We now provide evidence that in activated naïve T cells undergoing division, T-bet was asymmetrically partitioned between the daughter cells. Moreover, the mechanism by which T-bet asymmetry was mediated appeared to involve proteasome-dependent degradation specifically during mitosis in the setting of asymmetric distribution of the degradation machinery, the proteasome. The localization of the proteasome was opposite to that of T-bet, such that the daughter cell that received less proteasome acquired more T-bet. This reciprocal partitioning, along with the observation that T-bet asymmetry is prevented by inhibiting its proteasome-dependent degradation, indicates that the asymmetric localization of T-bet and proteasome may be related. Inhibiting the polarized segregation of the proteasome during mitosis, moreover, prevented the asymmetric partitioning of T-bet. Together these findings suggest a mechanism of asymmetric cell division whereby asymmetric localization of the proteasome, and consequently unequal degradation of factors targeted for destruction during mitosis, yields unequal partitioning of key fate determinants to two daughter cells.
Results
Asymmetric partitioning of T-bet during T lymphocyte division
To examine the cellular distribution of T-bet, we employed a model system that has allowed us to examine T cells preparing for their first division in vivo in response to a microbe (Chang et al., 2007). Naïve CD8+ T cells transgenic for the P14 T cell receptor were labeled with a fluorescent dye (CFSE) that allows determination of whether a cell has undergone division. Cells were then adoptively transferred into recipient mice that were infected 24 hours previously with recombinant Listeria monocytogenes bacteria expressing a specific gp33–41 peptide epitope (gp33-L. monocytogenes) recognized by the transgenic T cell receptor. Undivided donor T cells were isolated by flow cytometry at 36 hours after transfer and examined by confocal microscopy. Among activated cells in interphase and prophase, we observed that T-bet was localized in the nucleus (Figure 1A). Among cells in metaphase, we observed a substantial reduction in T-bet signal compared to those in interphase and prophase, suggesting the possibility that T-bet was undergoing degradation prior to cell division. We also observed that among cells in metaphase, T-bet was displaced from the chromatin and localized asymmetrically on one side of the cell. The asymmetry of T-bet persisted into cytokinesis, with unequal amounts of T-bet detected in the conjoined daughter cell pairs (Figure 1B). Based on the preferential partitioning of T-bet into the daughter cell receiving more of the proximal cell marker, interferon-γ receptor (IFNγR), and less of the distal cell marker, Protein Kinase C-zeta (PKCζ (Chang et al., 2007), the greater share of T-bet appeared to be partitioned into the putative proximal daughter cell (Figure 1B).

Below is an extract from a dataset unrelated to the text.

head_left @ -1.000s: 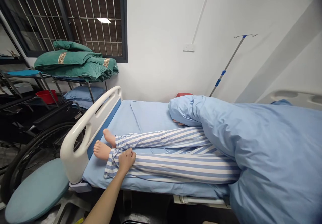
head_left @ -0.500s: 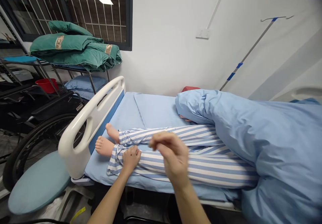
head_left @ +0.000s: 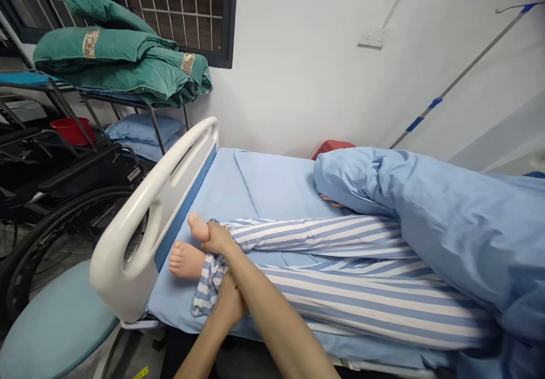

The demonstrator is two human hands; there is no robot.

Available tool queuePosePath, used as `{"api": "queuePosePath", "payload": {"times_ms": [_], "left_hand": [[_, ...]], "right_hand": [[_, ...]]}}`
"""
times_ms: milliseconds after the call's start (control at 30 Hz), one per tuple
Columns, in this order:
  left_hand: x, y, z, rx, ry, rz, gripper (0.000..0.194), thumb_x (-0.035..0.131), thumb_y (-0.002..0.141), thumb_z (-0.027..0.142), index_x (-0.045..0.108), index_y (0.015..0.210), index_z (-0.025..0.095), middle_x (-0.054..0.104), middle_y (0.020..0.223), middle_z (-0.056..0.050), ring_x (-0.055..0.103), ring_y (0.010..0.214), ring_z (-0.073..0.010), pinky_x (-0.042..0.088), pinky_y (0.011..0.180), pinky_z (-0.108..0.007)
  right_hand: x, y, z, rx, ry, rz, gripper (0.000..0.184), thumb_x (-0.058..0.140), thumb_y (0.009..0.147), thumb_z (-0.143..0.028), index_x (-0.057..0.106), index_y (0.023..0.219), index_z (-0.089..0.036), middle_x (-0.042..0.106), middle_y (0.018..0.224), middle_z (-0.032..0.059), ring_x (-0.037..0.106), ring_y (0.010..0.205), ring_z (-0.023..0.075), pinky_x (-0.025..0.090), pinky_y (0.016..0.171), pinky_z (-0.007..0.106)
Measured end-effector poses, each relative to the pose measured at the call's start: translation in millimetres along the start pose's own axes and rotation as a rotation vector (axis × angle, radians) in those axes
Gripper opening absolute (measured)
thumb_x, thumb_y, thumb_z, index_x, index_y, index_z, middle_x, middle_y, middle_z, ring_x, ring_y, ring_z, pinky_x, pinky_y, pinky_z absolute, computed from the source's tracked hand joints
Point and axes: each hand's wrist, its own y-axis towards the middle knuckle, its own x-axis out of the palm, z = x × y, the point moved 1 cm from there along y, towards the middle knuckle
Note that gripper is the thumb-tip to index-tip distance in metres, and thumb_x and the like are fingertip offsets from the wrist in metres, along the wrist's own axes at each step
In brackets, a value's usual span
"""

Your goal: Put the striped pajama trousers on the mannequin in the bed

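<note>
Two bare feet (head_left: 187, 260), smooth and manikin-like, stick out of blue-and-white striped trousers (head_left: 323, 277) on the bed. My right hand (head_left: 218, 237) is wrapped round the far ankle at its trouser cuff, just behind the far foot (head_left: 198, 227). Closer to me, my left hand (head_left: 230, 302) is closed on the near trouser leg above its cuff (head_left: 205, 294). My right forearm crosses over it and hides its fingers. A light-blue quilt (head_left: 460, 214) covers the upper part of the lying figure, and a few fingertips (head_left: 331, 201) show from under its edge.
A white footboard (head_left: 128, 220) rises left of the feet. Beyond it stand a wheelchair (head_left: 63, 226) and a round pale-blue seat (head_left: 55, 322). Green folded bedding (head_left: 128, 55) lies on a rack by the window. An IV pole (head_left: 464, 67) leans at the right.
My right hand has come down from above the legs and moved left onto the far ankle. My left hand stays on the near trouser leg. The view has shifted somewhat.
</note>
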Motion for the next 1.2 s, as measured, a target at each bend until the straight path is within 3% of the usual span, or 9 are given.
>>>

We next confirmed that the unequal amounts of T-bet protein acquired by the daughter cells during mitosis persisted after division. We have previously used flow cytometry to distinguish putative proximal and distal daughter populations on the basis of CD8 abundance (Chang et al., 2007). CFSE-labeled P14 transgenic CD8+ T cells were adoptively transferred into recipient mice that were infected 24 hours prior with gp33-L. monocytogenes. At 52 hours post-infection, splenocytes were analyzed by flow cytometry. Examination of T-bet protein amounts revealed greater abundance of T-bet in the putative proximal daughter cells, which expressed higher amounts of CD8, compared to distal daughter cells (Figure 1C). Putative distal daughter cells had higher amounts of T-bet compared to naïve cells and some undivided cells. The amounts of T-bet in the highest-expressing undivided cells appeared to be less than that present in the proximal and distal daughter cells combined, suggesting that re-synthesis of T-bet in the proximal and/or distal daughter cells may follow asymmetric partitioning of pre-existing parent cell T-bet protein during mitosis. As genetic studies have suggested that T-bet drives terminal differentiation of effector T cells while repressing self-renewal of memory CD8+ T cells (Intlekofer et al., 2007; Joshi et al., 2007), asymmetric partitioning of T-bet into the proximal daughter cell is consistent with prior evidence suggesting that the proximal daughter cell gives rise to the effector lineage while the distal daughter cell is the predecessor of the memory lineage (Chang et al., 2007).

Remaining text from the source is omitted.